LES OREILLES ONT-ELLES DE L'HUMOUR ?

Entre les oreilles
David Foenkinos
Gallimard 208 pages 14,5O euros.

par Brigit Bontour

C'est en effet la question posée par le livre de David Foenkinos, qui partant de sa passion pour les oreilles des femmes écrit un roman hilarant sans queue ni tête avec comme seul fil conducteur le plaisir de lire.
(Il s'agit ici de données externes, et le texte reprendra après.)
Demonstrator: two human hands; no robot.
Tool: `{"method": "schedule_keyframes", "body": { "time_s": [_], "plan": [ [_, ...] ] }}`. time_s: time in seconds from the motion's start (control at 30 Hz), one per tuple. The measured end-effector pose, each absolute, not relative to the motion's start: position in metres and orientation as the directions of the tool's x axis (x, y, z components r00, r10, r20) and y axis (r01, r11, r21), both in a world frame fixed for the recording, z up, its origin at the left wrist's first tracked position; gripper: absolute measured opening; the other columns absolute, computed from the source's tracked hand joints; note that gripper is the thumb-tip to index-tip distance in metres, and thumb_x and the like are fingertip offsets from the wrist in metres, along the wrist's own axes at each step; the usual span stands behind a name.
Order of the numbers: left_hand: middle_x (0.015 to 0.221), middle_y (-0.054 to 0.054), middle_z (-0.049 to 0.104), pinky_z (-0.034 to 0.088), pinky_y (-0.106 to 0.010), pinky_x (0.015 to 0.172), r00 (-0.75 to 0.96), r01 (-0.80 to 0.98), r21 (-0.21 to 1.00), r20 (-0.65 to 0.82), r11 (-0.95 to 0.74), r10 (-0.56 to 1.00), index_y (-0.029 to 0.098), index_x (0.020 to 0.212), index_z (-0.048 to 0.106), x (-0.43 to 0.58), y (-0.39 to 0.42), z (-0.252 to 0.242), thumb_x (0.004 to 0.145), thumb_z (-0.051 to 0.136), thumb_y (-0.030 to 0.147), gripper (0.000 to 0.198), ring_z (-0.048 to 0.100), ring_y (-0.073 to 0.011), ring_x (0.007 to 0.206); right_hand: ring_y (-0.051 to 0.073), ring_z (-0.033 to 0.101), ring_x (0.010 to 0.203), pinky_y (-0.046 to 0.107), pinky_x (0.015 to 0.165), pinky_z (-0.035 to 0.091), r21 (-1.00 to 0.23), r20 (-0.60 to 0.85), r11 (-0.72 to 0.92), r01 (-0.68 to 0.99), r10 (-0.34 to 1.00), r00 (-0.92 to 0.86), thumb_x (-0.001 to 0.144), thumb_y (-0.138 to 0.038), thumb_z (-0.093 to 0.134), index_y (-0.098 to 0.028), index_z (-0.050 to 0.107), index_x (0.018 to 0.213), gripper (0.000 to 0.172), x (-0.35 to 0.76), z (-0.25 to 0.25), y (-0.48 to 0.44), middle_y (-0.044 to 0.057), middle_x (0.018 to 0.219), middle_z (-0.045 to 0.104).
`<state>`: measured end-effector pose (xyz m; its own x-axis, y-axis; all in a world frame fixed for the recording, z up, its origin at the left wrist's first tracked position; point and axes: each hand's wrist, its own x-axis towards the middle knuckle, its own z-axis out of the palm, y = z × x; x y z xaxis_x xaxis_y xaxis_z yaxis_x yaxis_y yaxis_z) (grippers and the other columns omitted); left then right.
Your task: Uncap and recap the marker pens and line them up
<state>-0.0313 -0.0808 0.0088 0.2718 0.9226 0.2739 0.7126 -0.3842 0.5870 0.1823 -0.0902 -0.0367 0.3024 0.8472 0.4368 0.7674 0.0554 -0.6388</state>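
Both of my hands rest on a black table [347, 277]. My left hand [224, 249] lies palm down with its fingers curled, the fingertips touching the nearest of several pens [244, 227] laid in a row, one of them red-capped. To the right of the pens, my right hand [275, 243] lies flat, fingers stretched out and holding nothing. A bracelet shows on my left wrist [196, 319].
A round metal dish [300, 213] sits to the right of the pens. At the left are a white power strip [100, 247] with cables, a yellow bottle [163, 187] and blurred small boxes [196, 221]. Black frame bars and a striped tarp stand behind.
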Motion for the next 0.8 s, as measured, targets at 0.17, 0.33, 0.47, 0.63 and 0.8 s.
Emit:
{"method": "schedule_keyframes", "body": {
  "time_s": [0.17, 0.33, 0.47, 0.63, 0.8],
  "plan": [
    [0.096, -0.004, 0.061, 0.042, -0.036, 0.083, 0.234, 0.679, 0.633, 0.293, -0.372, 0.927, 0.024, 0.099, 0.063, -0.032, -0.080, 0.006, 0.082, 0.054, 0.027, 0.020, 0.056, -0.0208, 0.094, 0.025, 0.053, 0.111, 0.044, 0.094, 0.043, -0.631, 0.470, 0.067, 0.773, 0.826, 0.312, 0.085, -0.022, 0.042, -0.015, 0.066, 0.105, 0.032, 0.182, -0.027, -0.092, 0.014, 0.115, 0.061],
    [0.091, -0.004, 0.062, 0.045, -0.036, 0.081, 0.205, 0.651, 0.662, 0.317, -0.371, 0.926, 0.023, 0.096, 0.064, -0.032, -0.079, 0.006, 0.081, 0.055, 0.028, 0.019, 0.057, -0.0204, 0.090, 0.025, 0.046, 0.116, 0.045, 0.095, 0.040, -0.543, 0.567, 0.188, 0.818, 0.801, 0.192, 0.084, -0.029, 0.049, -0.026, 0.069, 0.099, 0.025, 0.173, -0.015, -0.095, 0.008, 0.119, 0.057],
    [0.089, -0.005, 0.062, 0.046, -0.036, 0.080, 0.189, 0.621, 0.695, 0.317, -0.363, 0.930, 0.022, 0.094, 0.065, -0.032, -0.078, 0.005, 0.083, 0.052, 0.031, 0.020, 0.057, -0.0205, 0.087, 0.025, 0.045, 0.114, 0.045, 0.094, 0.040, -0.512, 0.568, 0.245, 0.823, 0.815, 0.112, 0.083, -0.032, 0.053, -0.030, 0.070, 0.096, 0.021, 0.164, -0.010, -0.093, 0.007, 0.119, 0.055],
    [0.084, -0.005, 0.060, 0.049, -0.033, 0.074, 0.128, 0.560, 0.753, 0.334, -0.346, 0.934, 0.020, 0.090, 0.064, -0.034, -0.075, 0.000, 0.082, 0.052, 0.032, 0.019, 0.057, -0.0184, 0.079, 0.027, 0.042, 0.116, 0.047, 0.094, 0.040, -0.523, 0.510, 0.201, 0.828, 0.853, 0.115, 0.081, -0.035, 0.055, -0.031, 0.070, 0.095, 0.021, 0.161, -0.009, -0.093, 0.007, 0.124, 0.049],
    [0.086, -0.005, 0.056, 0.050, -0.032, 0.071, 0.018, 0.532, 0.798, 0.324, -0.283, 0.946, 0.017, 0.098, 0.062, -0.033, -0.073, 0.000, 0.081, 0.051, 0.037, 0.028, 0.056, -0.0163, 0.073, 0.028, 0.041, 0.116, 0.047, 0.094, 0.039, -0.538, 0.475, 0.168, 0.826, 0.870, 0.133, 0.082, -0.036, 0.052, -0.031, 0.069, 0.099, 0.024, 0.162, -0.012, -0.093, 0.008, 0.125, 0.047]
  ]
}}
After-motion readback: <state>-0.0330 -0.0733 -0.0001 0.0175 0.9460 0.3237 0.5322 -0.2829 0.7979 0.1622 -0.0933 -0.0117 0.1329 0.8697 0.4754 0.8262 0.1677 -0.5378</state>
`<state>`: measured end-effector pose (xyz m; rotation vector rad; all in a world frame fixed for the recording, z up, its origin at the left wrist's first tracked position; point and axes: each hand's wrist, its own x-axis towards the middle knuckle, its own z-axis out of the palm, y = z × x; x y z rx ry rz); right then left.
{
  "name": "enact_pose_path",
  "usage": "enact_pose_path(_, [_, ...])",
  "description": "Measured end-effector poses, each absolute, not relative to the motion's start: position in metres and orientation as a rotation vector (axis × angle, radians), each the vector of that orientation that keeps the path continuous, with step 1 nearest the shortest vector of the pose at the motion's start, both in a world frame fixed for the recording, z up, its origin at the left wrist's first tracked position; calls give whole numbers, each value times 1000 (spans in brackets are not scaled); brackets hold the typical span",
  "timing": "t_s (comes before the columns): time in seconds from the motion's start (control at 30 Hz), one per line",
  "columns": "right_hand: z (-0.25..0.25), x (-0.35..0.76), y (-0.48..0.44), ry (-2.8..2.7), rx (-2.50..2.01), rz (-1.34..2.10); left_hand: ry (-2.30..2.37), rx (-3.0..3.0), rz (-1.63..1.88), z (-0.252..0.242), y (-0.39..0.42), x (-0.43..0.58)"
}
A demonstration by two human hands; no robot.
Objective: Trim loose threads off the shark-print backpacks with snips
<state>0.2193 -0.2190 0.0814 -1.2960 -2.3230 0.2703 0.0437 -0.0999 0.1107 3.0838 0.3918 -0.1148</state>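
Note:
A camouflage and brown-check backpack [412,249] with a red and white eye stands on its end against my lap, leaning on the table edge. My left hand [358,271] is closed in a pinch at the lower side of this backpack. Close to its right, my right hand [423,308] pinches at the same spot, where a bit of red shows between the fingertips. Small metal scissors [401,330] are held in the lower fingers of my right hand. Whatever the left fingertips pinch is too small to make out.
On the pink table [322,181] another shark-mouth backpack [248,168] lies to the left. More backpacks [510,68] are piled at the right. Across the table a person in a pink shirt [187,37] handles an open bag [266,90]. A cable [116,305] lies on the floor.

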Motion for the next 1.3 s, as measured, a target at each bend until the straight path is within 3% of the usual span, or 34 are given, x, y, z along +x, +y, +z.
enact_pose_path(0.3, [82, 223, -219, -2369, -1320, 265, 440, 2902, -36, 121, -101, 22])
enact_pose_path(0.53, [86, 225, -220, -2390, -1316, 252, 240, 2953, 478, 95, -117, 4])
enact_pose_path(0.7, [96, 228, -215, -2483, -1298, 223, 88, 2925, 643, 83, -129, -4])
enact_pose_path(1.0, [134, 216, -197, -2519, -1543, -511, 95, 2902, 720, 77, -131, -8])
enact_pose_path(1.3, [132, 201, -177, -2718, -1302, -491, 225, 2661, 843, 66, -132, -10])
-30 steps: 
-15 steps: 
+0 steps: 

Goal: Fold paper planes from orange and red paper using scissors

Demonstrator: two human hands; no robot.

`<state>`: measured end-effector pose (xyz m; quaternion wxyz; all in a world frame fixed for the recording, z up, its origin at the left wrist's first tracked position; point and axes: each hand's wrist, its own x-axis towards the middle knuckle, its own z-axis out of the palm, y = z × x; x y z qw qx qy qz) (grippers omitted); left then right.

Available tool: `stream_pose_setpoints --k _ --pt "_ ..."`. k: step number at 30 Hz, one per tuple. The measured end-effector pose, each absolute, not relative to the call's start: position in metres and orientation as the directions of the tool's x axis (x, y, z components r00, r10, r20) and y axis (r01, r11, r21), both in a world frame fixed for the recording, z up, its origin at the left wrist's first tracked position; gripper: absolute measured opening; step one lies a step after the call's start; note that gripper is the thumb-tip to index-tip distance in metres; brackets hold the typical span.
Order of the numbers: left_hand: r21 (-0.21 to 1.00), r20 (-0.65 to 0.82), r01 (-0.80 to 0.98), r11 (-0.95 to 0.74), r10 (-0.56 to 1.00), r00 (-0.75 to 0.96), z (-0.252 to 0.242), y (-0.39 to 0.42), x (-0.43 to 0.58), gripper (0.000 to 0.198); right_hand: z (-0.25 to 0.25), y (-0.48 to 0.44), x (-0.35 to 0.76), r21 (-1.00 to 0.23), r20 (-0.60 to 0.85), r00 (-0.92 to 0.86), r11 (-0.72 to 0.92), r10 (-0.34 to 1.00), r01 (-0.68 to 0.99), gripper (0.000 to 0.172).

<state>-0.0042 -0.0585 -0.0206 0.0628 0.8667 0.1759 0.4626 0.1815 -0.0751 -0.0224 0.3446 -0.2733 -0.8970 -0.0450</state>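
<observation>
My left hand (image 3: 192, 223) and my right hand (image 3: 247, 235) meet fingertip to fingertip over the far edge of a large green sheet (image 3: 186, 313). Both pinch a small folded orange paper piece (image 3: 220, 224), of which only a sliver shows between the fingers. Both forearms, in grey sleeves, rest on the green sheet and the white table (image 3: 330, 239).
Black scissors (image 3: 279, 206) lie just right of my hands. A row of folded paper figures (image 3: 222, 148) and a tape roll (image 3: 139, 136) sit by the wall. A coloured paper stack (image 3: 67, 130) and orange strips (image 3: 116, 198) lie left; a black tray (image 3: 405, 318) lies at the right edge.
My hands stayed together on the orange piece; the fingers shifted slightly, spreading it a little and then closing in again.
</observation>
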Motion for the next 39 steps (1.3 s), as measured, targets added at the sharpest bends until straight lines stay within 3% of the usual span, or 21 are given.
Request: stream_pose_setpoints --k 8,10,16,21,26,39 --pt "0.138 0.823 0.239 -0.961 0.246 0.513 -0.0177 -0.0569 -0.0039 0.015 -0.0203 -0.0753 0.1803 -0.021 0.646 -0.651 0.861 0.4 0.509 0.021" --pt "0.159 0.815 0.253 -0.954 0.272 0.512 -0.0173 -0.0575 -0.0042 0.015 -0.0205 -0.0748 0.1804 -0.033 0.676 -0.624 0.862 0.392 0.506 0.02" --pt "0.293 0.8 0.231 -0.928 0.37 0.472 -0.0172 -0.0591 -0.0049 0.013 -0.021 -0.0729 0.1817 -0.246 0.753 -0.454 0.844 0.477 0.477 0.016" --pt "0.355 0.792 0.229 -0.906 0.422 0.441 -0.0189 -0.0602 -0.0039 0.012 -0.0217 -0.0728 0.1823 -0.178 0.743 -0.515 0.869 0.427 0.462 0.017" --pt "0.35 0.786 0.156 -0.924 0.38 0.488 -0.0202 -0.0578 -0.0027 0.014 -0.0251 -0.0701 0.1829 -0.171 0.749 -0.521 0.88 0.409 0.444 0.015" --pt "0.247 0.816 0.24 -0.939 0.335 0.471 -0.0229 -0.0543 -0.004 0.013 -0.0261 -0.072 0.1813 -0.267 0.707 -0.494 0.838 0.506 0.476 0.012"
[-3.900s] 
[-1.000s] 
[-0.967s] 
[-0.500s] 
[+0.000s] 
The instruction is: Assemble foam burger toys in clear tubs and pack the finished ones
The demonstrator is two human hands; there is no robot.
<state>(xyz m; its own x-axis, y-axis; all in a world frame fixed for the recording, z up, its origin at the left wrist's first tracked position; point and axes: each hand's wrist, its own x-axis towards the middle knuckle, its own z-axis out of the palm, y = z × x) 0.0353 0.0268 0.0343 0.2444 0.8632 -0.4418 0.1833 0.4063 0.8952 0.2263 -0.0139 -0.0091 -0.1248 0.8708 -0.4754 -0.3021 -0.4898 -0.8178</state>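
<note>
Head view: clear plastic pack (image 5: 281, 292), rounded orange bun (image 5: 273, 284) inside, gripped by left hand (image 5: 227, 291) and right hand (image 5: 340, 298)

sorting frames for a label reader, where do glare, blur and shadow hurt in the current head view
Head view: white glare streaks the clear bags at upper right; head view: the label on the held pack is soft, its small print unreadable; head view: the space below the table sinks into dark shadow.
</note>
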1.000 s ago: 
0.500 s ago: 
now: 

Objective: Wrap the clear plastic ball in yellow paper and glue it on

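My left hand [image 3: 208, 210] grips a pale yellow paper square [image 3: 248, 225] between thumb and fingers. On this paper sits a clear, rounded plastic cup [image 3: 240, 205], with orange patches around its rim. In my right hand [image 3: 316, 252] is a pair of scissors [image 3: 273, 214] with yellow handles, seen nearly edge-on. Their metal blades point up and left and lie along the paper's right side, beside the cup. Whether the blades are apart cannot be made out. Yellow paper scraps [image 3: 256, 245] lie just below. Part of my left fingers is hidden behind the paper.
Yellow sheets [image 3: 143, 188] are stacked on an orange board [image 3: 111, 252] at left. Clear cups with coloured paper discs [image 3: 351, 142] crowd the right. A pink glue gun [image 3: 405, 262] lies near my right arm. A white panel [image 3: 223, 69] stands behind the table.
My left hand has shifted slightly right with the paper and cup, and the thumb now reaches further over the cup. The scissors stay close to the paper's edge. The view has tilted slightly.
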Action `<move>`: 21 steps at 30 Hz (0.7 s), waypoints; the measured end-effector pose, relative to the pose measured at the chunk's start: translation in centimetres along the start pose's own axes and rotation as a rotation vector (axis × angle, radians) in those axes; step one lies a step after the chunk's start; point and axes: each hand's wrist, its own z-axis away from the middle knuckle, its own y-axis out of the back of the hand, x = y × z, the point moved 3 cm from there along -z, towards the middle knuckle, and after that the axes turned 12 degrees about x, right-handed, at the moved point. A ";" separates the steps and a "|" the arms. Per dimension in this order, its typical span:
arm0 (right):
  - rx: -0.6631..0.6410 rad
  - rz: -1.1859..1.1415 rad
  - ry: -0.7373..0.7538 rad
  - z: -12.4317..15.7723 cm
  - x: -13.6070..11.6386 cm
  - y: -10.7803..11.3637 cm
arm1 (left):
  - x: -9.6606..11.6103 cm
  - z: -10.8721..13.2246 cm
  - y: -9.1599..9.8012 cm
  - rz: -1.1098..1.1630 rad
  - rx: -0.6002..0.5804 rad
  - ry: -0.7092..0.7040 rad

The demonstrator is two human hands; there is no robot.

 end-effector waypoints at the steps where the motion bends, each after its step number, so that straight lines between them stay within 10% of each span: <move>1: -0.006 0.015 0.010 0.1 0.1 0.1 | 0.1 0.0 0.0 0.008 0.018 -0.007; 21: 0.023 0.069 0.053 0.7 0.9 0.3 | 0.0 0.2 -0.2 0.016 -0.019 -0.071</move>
Par quel bout détricoter le livre de David Foenkinos " entre les oreilles " ?
En effet, il est beaucoup question dans ce livre de tricot et d'absurde. D'idées entremêlées les unes aux autres sans la moindre logique ni cohérence.
D'une histoire qui tient par des bouts de ficelles - pardon des morceaux de laine- puisque le tricot a une importance primordiale dans ce qui devrait être une histoire et n'est qu'un joyeux pataquès de rencontres, de personnages totalement déjantés qui n'agissent que pour ne pas rester inactifs. A condition évidemment de faire n'importe quoi.
Et de ce point de vue c'est plus que réussi. Déjà il y a Alain le narrateur un rien étrange encore jeune, mais pour qui la psychanalyse ne peut déjà plus rien. Malgré tous ses efforts, il rompt avec une femme dès qu'il n'aime plus ses oreilles.
Ensuite, il y a sa mère. Une femme admirable qui tricote des tabliers -uniquement des tabliers- pour tout l'immeuble et, hélas, décède, prématurément d'un cancer en faisant promettre à son fils d'épouser Eléonore, une voisine certes moustachue, mais pourvue d'oreilles acceptables.
Dans l'intervalle, il s'éprend des jambes -seulement des jambes - d'un inconnu nommé Jacob qu'il suit chaque jour à la sortie du travail et finit par rencontrer puisqu'il lui saute dessus à chaque fois qu'il le voit. Ils deviennent les meilleurs amis du monde.
Et le roman déjà passablement détraqué part en vrille, en tous sens comme un train fou lancé à pleine vitesse. Certains passages méritent qu'on s'y arrête " Il existe des nouvelles qui donnent envie de prendre le train . Hériter de cent millions suisses en fait partie ".
Millions dont ils héritent pour d'étranges raisons avant que tous -Jacob s'étant marié- ne vivent chacun, hommes et femmes de leur propre côté des vies de saltimbanques au succès inouï, avant de se faire ruiner par de nouvelles femmes, ou de récolter une fiole de sueur d'Allemand…. Toutes aventures vécues avant de retomber dans le tricot. Car: " Rien ne valait le jour où j'avais acheté de quoi tricoter " avoue Alain benoîtement après bien d'autres déboires et délires en tous genres.
Il y a assurément deux lectures de ce roman : la première consistant à dire qu'il ne s'agit que d'un fourre-tout d'idées loufoques, abracadabrantesques qui ne tiennent par rien, sinon l'étrangeté de l'auteur qui s'est défoulé en écrivant ce qui lui passait par la tête lors de trop longues heures de bureau ou de week end passés en solitaire. La seconde, autrement positive y verra certes un roman fantasque, bourré d'humour pas toujours maîtrisé, mais ne se prenant surtout pas au sérieux. Les personnages sont si imprévisibles, l'histoire si jubilatoire que l'on pense parfois à Bobby Lapointe dans la dérision pour la dérision.
Entre les oreilles est d'abord un roman, une histoire qu'on se laisse raconter, comme suspendu aux lèvres de l'auteur qui ne semble bouder ni son plaisir ni le nôtre.
Comme une parenthèse de non-sens dans une rentrée littéraire un peu sévère.